Opinion On same-sex marriage: Some of us don’t want to marry
Vivek Divan writes: The Supreme Court has an opportunity to frame a ruling that addresses queer realities in all their vulnerabilities

The assertion that the desire for recognition of same-sex relationships is an “urban elitist concept” couldn’t be further from the truth. The government should have actually read the Rituparna Borah petition filed before the Supreme Court with some care. The petitioners include those who come from Baranagar, Darbhanga, Howrah and an indigenous community in Assam.
Recently, over a hundred people gathered in Shivamogga, Karnataka for a legal awareness camp on the rights of transgender persons organised by the human rights organisation Ondede and the state’s legal services authority. The event saw the launch of a Kannada version of a legal research report, ‘Happy Together: Law & Policy Concerns of LGBTQI Persons and Relationships in India’. Published in 2021, the document was spurred by the simplistic narrative building around the multiple marriage equality petitions that had, at the time, found their way into various high courts – these had positioned marriage as the sole critical legal pathway for the LGBTQI community to enjoy a range of rights.
The report combined legal research with community conversations and identified healthcare, maintenance, social security, property rights, housing, and partner benefits in labour laws as vital social and economic rights that the LGBTQI community is denied. It formed the basis of intense discussions on queer issues at multi-lingual national and regional meetings in 2022. They, in turn, have contributed to the filing of the Borah petition that will be heard among the marriage equality petitions being argued at the Supreme Court. Building on the community voice in the petition, the Borah petitioners also convened an extraordinary jan sunwai (people’s hearing) recently, bringing together participants from across the country — small towns and big — with testimonials from 19-year-olds to 61-year-olds. Poignantly titled, ‘Apnon Ka Bahut Lagta Hai’ (Our Own Hurt Us the Most), the report of the jan sunwai seeks to centre family violence in the lives of queer and trans persons in the marriage equality debates. It highlights the range of physical, mental and emotional abuse, including banishment and abandonment and the participation of institutions like the police, mental institutions and practitioners in the violence and trauma of the natal family.
The community discussions around the research, the Borah petitioners and the heart-breaking testimonials from the jan sunwai lay waste to the government’s claims of urban elitism. These are very real lives, being lived with courage across the nation.
The question of privilege is one that is hotly debated within the LGBTQI community. Indeed many of us critiqued the narrative of “accomplishment” being used as the context for the demand for decriminalisation that accompanied the last leg of the journey of the Section 377 litigation at the Supreme Court. There were traces of it in the early gay marriage petitions filed in the court last year — to make gay people palatable to the courtroom, but not caring to represent the more routine, quotidian queer experience. This narrative of “respectability” has tried to use social privilege to appeal to the sensibilities of the court, ever since 2016 when the Navtej Johar petition was filed. That petition and the way it was contrived represented certain interests. It was the antithesis of how the queer community handled the decriminalisation case since 2001 when Section 377 was first robustly challenged — as a case that spoke of the marginalised among us, amplified their realities, and stayed away from the use of elitism to have our way in the courtroom, especially given India’s deeply class-riven society.
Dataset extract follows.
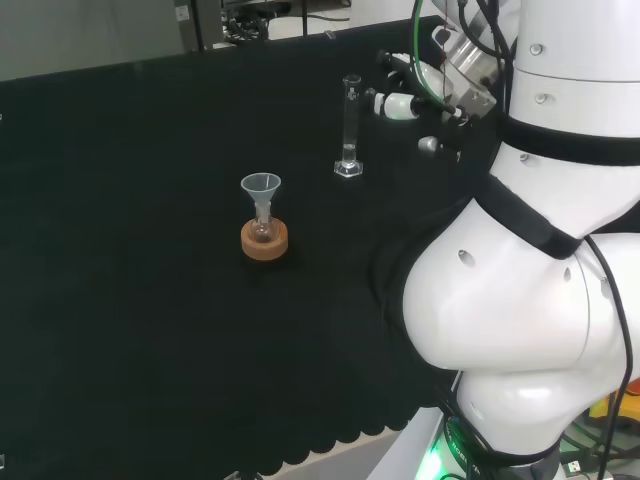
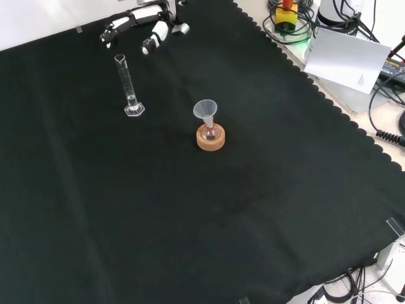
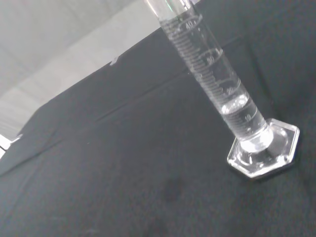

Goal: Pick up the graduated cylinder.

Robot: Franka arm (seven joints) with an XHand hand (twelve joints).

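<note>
A clear graduated cylinder [image 1: 349, 127] stands upright on its hexagonal foot on the black cloth; it also appears in the front view [image 2: 130, 87] and close up in the wrist view [image 3: 217, 84], with a little clear liquid near its bottom. The hand [image 1: 405, 95] hovers just right of the cylinder's top in the head view, apart from it, its fingers fairly straight and holding nothing. In the front view the hand [image 2: 142, 24] reaches in from the top, above the cylinder's rim.
A small flask with a clear funnel [image 1: 262, 200] sits on a cork ring [image 1: 265, 240] left of and nearer than the cylinder in the head view, and on its cork ring [image 2: 210, 137] in the front view. The arm's white links [image 1: 520, 260] stand at the right.
</note>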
If robust conversations had been engendered in the queer community — like they had been to create the strong foundation for the 377 litigation — we would be presenting a much more nuanced way of affirming queer relationships from the outset. Fortunately, the Borah petition speaks to this splendidly. Hopefully, the court will give it enough time.
A glimpse into what is being argued with this more nuanced perspective will reveal that natal families are a site of tremendous violence for far too many queer people. And, that while the ability to marry someone of one’s own choice should be permitted under the Special Marriage Act, the right to a “chosen family” should also be recognised. This latter right to “atypical” families would allow queer people to redefine what kinship means, and to do so outside the established framework of blood-related ties. Such kinship is often established by queer people through mutual empathy, love and care, sometimes within romantic relationships and other times through intimate friendships. It is these ties that are created in the face of the greatest odds that need to be recognised by the law as essential to ensuring the dignity of all queer persons. Such a recognition has the potential to endow queer people with various socioeconomic rights, irrespective of marriage.
While it is not before the courts, another point needs to be articulated: Not all queer people are particularly desirous of marriage equality. Many would be quite satisfied if we were protected through the redefining of legal kinships, and the concomitant rights that would emerge. Indeed, our relationships being recognised as civil partnerships would be suitable. Yet, the filing of marriage equality petitions before the Supreme Court boxes us into the heteronormative marriage framework. What that would do for the overwhelmingly larger queer realities that are atypical, non-elitist and most marginal is hard to understate — it would leave out those most in need of protection by the law, while catering to those who have social privilege.
The apex court has an opportunity to frame a ruling that is the most inclusive in catering to queer realities in all their vulnerabilities. One hopes that it speaks to and with all of us that form the grand multitude.